Harmony I: Day 643
Henri’s music doesn’t help. It’s all breathy chanteuses and tinkly pop. It doesn’t grab me and move me like kwaito . I keep drifting off and hearing the stars.
We were here when you were dust. We will be here when you are vapour. And you, in the meantime, will serve.
I’m not sure I have all the words right. I try not to get them right.
I keep finding messages in blood. I don’t want to know what they say. I left the second one up for Captain Hao, but after three days, I couldn’t stand it, anymore, and scrubbed it off. She didn’t say anything about it, good or bad, but the stars got louder. The third one, I scrubbed right away. Too much crazy on this ship, already. We don’t need blood.
Last night, I woke up sweating from a nightmare. I couldn’t remember anything. Just the terror. Instead of going back to sleep, I started cleaning early. No one gets up early on this ship. The mess hall should have been empty.
But there was Captain Hao, with a razor blade and a calligraphy brush. One glove pulled off, one hand dripping red, the brush redder. Writing a word on the wall.
She turned her head and looked at me. I’ve never seen emotion in Captain Hao’s face before. Today, her eyes went wide; her lip trembled. I think it was fear.
If she hadn’t looked scared, I might have stormed in, demanded an explanation.
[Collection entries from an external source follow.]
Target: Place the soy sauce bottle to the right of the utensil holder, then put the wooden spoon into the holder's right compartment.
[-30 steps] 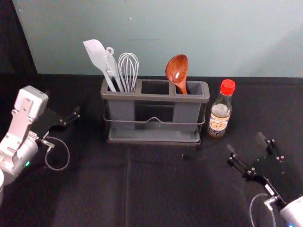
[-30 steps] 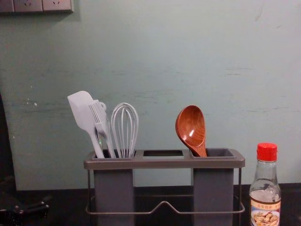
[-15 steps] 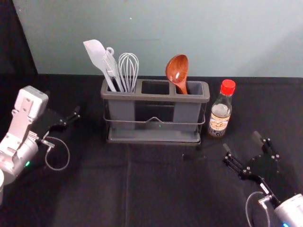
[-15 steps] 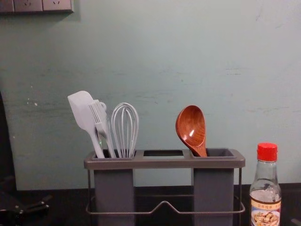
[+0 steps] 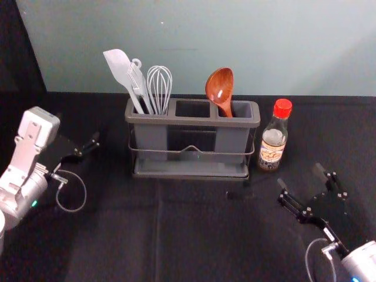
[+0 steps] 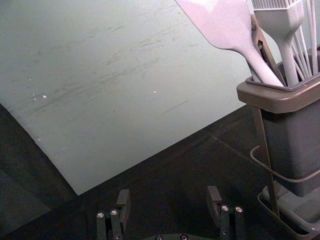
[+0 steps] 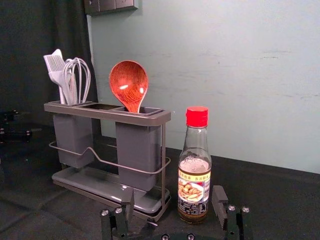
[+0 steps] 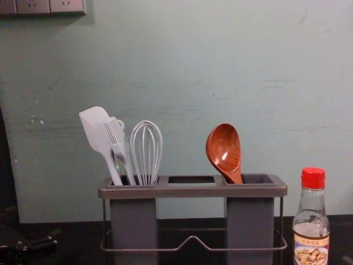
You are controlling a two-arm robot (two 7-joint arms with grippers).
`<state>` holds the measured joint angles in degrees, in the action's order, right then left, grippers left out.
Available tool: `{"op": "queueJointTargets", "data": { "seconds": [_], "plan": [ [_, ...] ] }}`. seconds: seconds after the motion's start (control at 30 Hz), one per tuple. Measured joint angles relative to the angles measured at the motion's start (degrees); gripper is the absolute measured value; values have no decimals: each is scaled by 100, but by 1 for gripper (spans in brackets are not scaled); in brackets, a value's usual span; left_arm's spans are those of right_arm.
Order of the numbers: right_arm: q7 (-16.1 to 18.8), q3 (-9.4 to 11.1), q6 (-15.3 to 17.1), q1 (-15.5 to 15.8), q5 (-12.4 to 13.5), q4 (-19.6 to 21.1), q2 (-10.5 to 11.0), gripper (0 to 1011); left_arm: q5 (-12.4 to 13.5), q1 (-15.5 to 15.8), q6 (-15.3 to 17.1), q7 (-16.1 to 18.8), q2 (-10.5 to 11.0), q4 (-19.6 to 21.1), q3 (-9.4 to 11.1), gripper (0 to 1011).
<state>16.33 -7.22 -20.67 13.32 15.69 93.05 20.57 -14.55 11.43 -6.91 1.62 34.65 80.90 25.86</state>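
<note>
A grey-green wall (image 8: pixel 265 99) (scuffed here and there) rises behind the black-covered bench (image 5: pixel 117 235), sockets (image 8: pixel 34 6) mounted toward its left.

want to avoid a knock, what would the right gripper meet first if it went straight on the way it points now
Most likely the soy sauce bottle: in the right wrist view it stands ahead, framed by the open right gripper. The distance left is hard to judge.

Right pincer (image 5: pixel 300 175) slightly farther left in the head view than a second ago.
</note>
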Motion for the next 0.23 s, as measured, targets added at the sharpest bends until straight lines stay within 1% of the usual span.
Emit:
{"op": "queueJointTargets", "data": {
  "seconds": [0.23],
  "plan": [
    [0, 1, 7, 4, 3, 6, 3, 1003, 0, 0, 0, 0, 0, 0, 0, 1005]
  ]
}}
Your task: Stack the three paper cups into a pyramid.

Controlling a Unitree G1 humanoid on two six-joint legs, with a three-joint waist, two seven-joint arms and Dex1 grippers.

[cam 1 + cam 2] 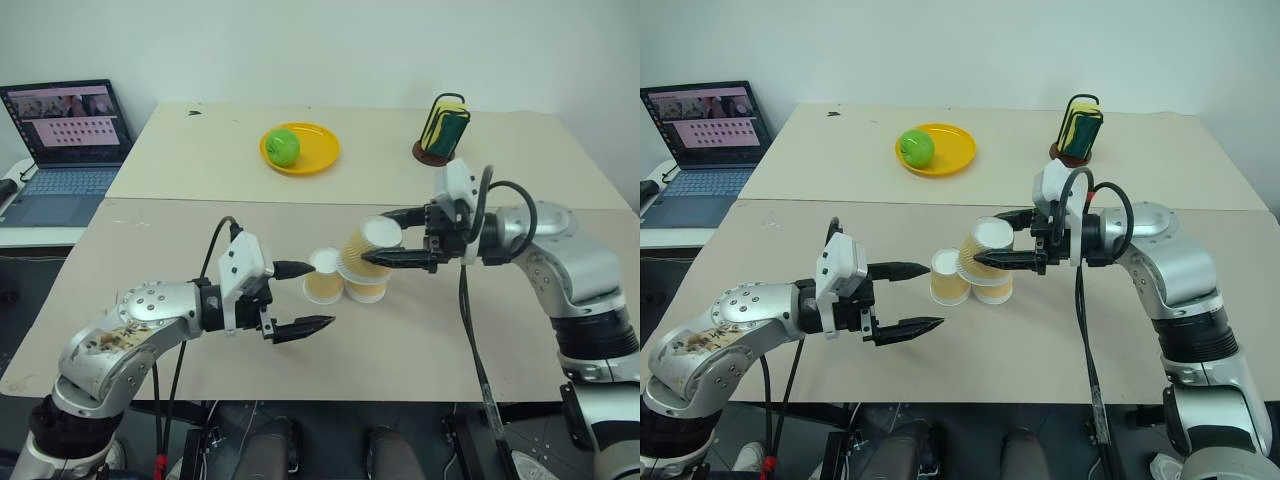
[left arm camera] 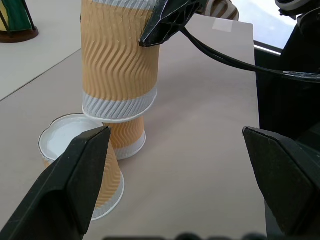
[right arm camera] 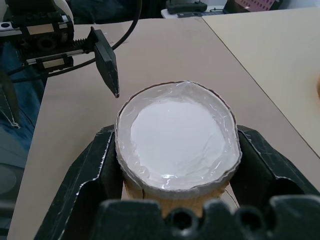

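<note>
My right pincer grips the third cup, upside down and tilted, directly over the seam between two inverted cups mid-counter, at nine o'clock from its wrist. My left pincer waits open beside them.

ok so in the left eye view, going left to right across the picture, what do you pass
laptop → left gripper, open → green apple on yellow plate → paper cup held in the right gripper → sponge holder
</note>
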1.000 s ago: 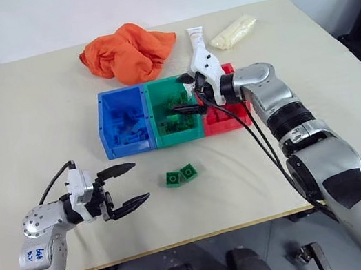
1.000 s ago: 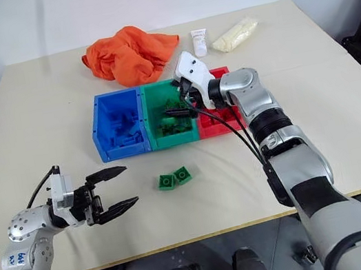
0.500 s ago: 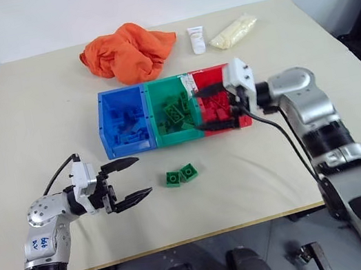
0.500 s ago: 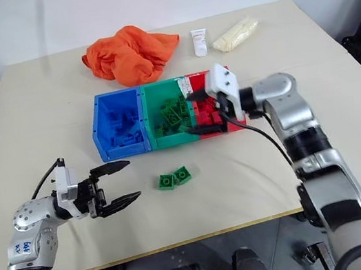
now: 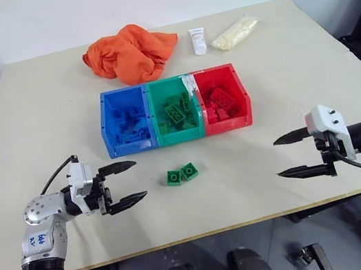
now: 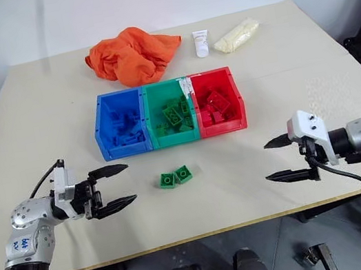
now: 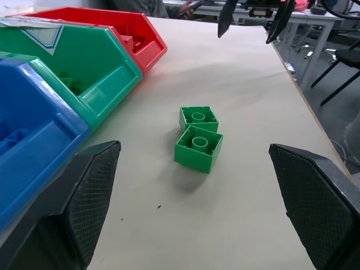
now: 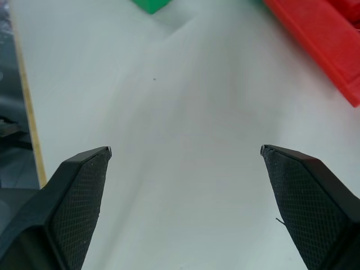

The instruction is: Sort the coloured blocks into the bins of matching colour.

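Two small green blocks (image 5: 181, 174) lie side by side on the table in front of the bins, and they show up close between my left fingers as green blocks (image 7: 197, 136). The blue bin (image 5: 105, 124), green bin (image 5: 155, 117) and red bin (image 5: 242, 93) stand in a row, each holding blocks of its own colour. My left gripper (image 5: 127, 183) is open and empty, level with the two blocks and to their left. My right gripper (image 5: 289, 156) is open and empty over the bare table to the right of the blocks, below the red bin.
An orange cloth (image 5: 127, 52) is bunched behind the bins. A small white tube (image 5: 197, 40) and a pale packet (image 5: 233, 31) lie at the back right. The table's front edge (image 5: 205, 232) runs close below both grippers.
My right gripper has swung away from the green and red bins, back and to the right, down near the table's front right. The left gripper has barely moved.
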Robot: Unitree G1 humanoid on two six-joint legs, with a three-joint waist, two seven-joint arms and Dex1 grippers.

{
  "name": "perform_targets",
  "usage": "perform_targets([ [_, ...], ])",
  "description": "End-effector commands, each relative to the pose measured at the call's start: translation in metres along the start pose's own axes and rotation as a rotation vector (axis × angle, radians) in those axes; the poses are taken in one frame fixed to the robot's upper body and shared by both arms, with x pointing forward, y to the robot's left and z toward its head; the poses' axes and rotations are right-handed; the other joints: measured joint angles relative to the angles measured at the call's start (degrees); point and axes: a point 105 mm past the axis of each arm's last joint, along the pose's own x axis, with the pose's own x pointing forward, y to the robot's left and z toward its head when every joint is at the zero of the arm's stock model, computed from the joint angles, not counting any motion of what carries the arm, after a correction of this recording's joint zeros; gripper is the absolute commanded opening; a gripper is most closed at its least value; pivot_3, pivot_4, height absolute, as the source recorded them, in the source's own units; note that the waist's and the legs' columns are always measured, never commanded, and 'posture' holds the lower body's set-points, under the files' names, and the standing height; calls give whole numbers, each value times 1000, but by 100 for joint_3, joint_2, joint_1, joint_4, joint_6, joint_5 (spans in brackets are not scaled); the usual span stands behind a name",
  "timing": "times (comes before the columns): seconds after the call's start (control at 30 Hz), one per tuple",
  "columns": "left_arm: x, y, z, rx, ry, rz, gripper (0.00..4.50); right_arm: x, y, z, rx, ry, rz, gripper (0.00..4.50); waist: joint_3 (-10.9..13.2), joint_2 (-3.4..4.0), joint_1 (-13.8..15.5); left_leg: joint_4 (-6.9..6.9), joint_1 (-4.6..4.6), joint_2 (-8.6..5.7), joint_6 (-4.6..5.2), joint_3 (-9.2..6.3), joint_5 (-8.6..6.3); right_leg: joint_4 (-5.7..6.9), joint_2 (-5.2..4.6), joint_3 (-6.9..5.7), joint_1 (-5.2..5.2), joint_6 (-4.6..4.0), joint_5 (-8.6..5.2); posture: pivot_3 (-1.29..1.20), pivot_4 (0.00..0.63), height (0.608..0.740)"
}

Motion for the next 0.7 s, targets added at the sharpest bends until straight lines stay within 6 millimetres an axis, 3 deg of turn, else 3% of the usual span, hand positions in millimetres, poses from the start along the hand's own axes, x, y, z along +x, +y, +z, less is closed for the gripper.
perform_targets([
  [0.03, 1, 1, 8, 41, -7, -15, 4500, 10, -1, 22, -67, -60, 6, 4459, 0, 0, 1, -1, 2, 2, 0, 0, 0, 1, 1, 0, 0, 0, 0, 0, 150, 740],
  [0.37, 0, -16, 14, 55, -22, 5, 4500, 96, 12, 54, -138, -181, 207, 4459, 0, 0, 4, -1, -2, -1, 0, -13, 0, -5, -2, 5, 2, 0, 0, 0, 150, 740],
  [0.7, -5, -34, 13, 35, -18, 69, 4500, 151, 11, 62, -221, -183, 314, 4459, 0, 0, 4, 2, -1, -1, -1, -20, 0, 0, -1, 6, 2, -1, 0, 0, 150, 740],
])
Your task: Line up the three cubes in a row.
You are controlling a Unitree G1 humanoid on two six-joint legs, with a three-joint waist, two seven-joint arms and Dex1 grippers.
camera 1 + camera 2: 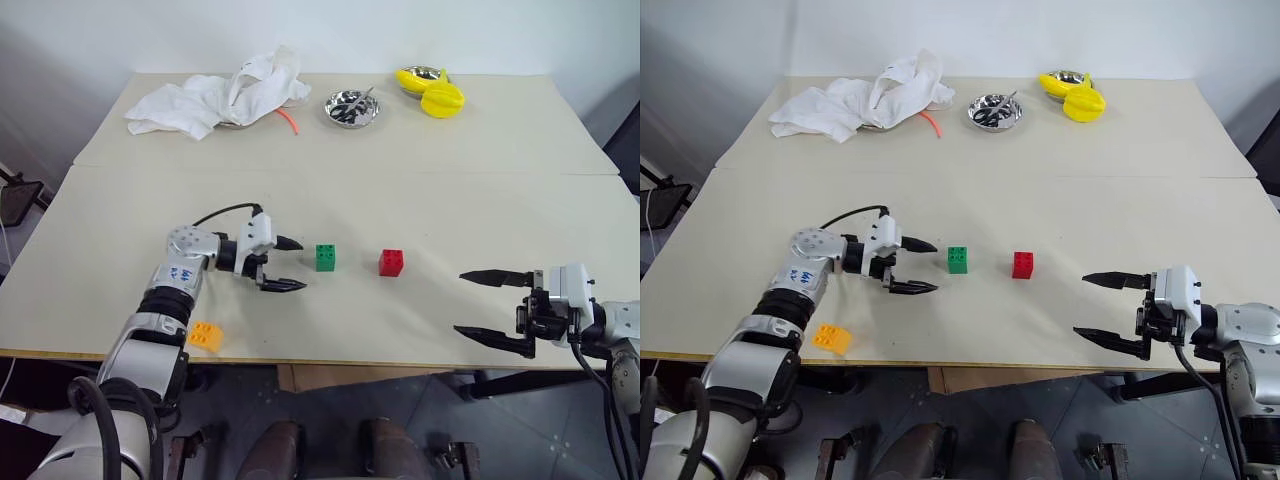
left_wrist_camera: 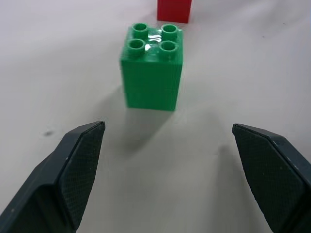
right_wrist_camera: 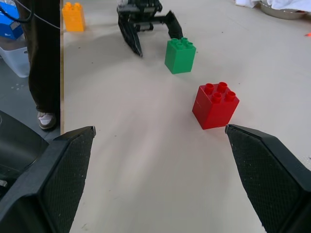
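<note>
The green cube and the red cube stand side by side, a short gap apart, near the middle of the table. The orange-yellow cube sits by the table's front edge, beside my left forearm. My left gripper is open just left of the green cube, which stands free a little beyond its black fingertips. My right gripper is open at the front right, apart from the red cube, with nothing between its fingers.
At the back lie a crumpled white cloth, a small metal bowl and a yellow lemon-shaped object. A seam crosses the table. A person's leg stands beside the table in the right wrist view.
</note>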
But with that look in her eyes, half of me wanted to hug her, kiss her straight black hair, tell her it would be okay. Half of me wanted to run screaming.
I split the difference. I bowed my head and backed out politely. Hours later, when she was gone, I scrubbed the bloody wall until it shone.
Harmony I: Day 644
I almost didn’t tell anyone. I lay awake, tossing and turning, trying to shut out the stars. Told myself it would make no difference if I did. She’s the Captain. Even if she weren’t, what could we do? Send her home?
We will be here when you are dust, said the stars. You will serve us. She will serve us.
I got up and paced, as much as you can pace in a room the size of a closet, taking one step and turning, step and turn, step and turn. I leaned on the poster I’d smuggled up from Earth, a big view of a herd of kudu in Marakele National Park. I stared at it and wondered if I’d been there before.
I couldn’t remember if I’d ever seen kudu. I couldn’t remember if I’d been to a national park, at all. I tried to think of it and only saw blood.
That was the last straw. I had to talk to someone.
✻ ✻ ✻
“Someone” means Mesfin Biniyam, the ship’s psychiatrist. At Mission Control in Beijing, when they told me psychiatry was one of the most important jobs in space, I laughed. I wrote an eye-rolling letter back home to Onalenna.
Nowadays, I don’t laugh about it.
We each had a weekly session with Mesfin for the first few months. When Henri and I started fighting over whether to call ourselves a couple, Mesfin smoothed it over. When Suardana reported anxiety, he taught her some deep breathing, which helped her keep an even keel—for a while.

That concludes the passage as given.